- What the task asks: Please set down each of the lines below once more, exactly, omitting all pictures.

- Data excerpt:
^^^^^^^^

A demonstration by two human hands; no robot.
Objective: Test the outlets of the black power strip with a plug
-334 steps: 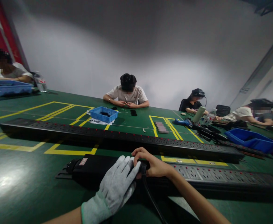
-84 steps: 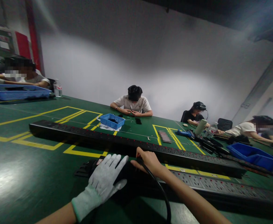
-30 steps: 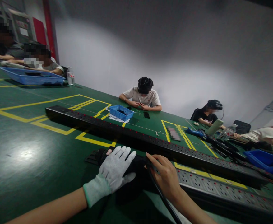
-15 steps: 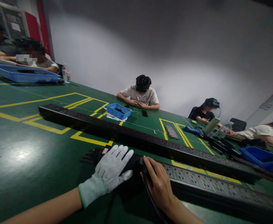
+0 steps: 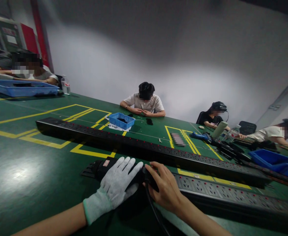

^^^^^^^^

- Written reply:
A demonstration by two human hands; no robot.
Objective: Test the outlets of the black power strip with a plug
-334 steps: 
-84 steps: 
-30 steps: 
-15 steps: 
+0 steps: 

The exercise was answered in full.